Theaterpädagogik

MACHT MIT!
EDDI UND WIR


„Eddi, wo bist du?“, ich lief im Foyer vor ein paar Tagen herum, und suchte den verrückten Vogel. Manchmal ist er da und liegt an wie der böhmische Nebel und manchmal steckt er irgendwo, und scheint absichtlich meine Rufe nicht zu beachten. Ausnahmsweise brauchte ich ihn wirklich, weil ich ihm jemand vorstellen wollte. Es ist nicht ratsam, ohne Vorbereitung Menschen zu ihm zu bringen. Für beide Seiten kann es zu einer, im erschreckenden Sinne, unvergesslichen Begegnung kommen. Ich lief also und rief und freute mich, dass außer der lieben Pförtnerin, keiner im Haus war. Viele hörten schon von Eddi, aber die wenigsten haben das Vergnügen gehabt, ihn zu treffen. Hin und wieder berichtet nur jemand, dass er ein Flattern im Treppenhaus gehört hat. Die Geräuschquelle blieb aber bisher meistens verborgen. Ich versuche auch unsere Zusammenkünfte so zu arrangieren, dass ich so ziemlich sicher bin, dass keiner uns sieht. Nur diesmal wollte Eddi offenbar nicht mit mir reden. Was sehr ungewöhnlich ist – er kann nämlich ununterbrochen quasseln. Er will alles über das Theater lernen, weil er sich als Beschützer des Hauses versteht. Seit dem letzten Jahr ist sein Ego noch mehr gewachsen, was mich immer wieder zu der Frage bringt: Wie kann so viel Selbstbewusstsein in so einen kleinen Körper hineinpassen?
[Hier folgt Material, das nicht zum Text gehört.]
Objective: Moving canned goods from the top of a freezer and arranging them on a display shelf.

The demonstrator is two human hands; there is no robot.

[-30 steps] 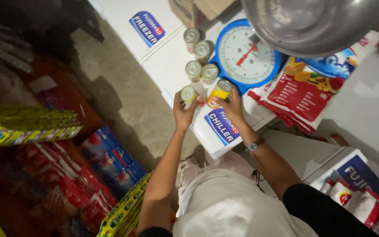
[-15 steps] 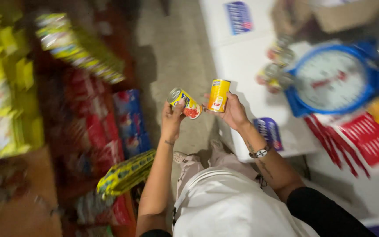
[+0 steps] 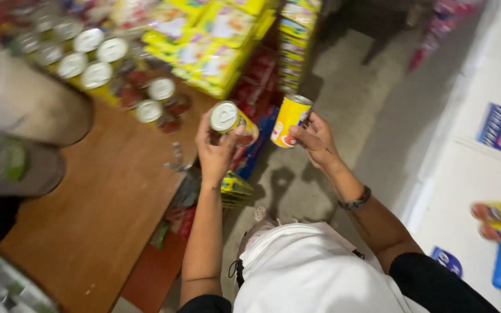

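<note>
Two yellow tins in hand, raised above the floor gap between shelf and white cabinet. Left tin [image 3: 231,120] tilted, silver pull-tab lid facing the camera, clamped in the left hand [image 3: 215,152], fingers wrapped round its body from below. Right tin [image 3: 289,120] near upright, leaning slightly, pinched by the right hand [image 3: 316,139] with fingertips on its lower side. Tins just beside each other, not touching. Dark beaded wristband [image 3: 355,200] on the right wrist.

Left of the hands: brown wooden shelf [image 3: 97,220] bearing a cluster of like tins [image 3: 97,64], lids up, toward its far end. Beyond: stacked yellow packets [image 3: 215,40], blurred. Below the hands: grey concrete floor [image 3: 343,98]. Right edge: white cabinet [image 3: 471,191] with blue stickers, further tins [image 3: 500,223] on its top, blurred. Foreground: white garment [image 3: 308,272] on the person's torso.
</note>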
Nach einer Weile wurde mir das Suchen zu blöd. Wenn er nicht will, dann will ich eben auch nicht. Man merkt’s, Eddi kann mich in ein trotziges Kind verwandeln. Sein Wesen färbt auf mich immer mehr ab. Ich ging zurück zur Bambergstraße, wo mein „Büro an der Sonnenseite“ liegt und setzte mich vor den Bildschirm, um eine Nachricht zu schreiben. „Ich muss das Treffen verschieben“, dachte ich feige. Der Vogel wird sonst einen sehr schlechten Eindruck machen und ich muss dann alles wieder geradebiegen.
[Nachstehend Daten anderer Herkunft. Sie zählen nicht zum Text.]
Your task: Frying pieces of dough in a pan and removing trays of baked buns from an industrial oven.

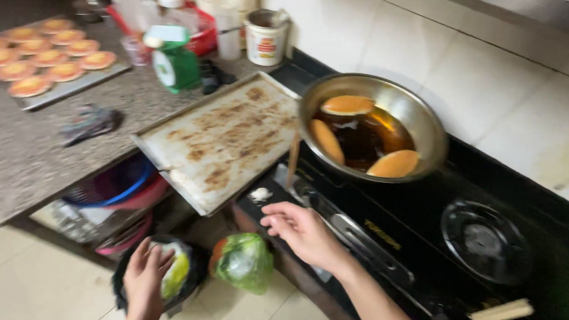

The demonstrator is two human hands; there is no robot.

„Klong, klong“, klirrte es am Glas meiner Bürotür. „Es ist doch keiner da …“, schaffte ich noch mich kurz zu wundern, bis es mehrfach klongklongklongte. Ich bekam Angst vor dem Scheibenbruch und riss panisch die Tür auf.
„Wo warst du so lange? Hast du was zu essen? Wo sind denn alle? Warum sind alle nicht da?“, tschirpste Eddi während er alle Blätter auf meinem Schreibtisch mit seinem Flattern durcheinanderwirbelte. „Setz dich doch irgendwo hin und iss einen Keks“, befahl ich geistesgegenwärtig. Kekse helfen immer. Er flog zum Sofa und erzählte unterwegs, dass er hier ist, weil er sich zum Theatergeburtstag die Werkstätten angeschaut hat und es gefällt ihm hier und ob ich denn die ganzen Kostüme schon gesehen habe und die Farben findet er toll und … Zum Glück war der Keks dann da und ich konnte übernehmen.
„Eddi, ich möchte dir bald jemanden vorstellen …“ „Her is as?“ „Mit vollem Mund spricht man nicht“. Ich wischte mir die Kekskrümel vom Gesicht, „Ich will es dir gerade erzählen. Wir bekommen Verstärkung. Bald kann auch sie dir vom Theater erzählen. Sie ist Theaterpädagogin und heißt Frieda Dumke. Sie wird ab der neuen Spielzeit einmal die Woche hier sein.“ „Wo kommt sie her? Kann sie fliegen? Kennt sie mich? Ist…?“
„Warte mal ab. Bald kannst du ihr deine Fragen stellen. Eine Bitte nur: Lass sie zu Wort kommen, ja?“, sagte ich mit Nachdruck und strenger Miene, in der Hoffnung, dass ich einen erwachsenen Eindruck auf ihn mache. Den Zweifel, dass es mir gelungen ist, habe ich mir nicht anmerken lassen wollen. „Na dann, wann kommt die Neue? Es kann losgehen!“, pfiff Eddi ungeduldig. Oh, ja, es kann losgehen!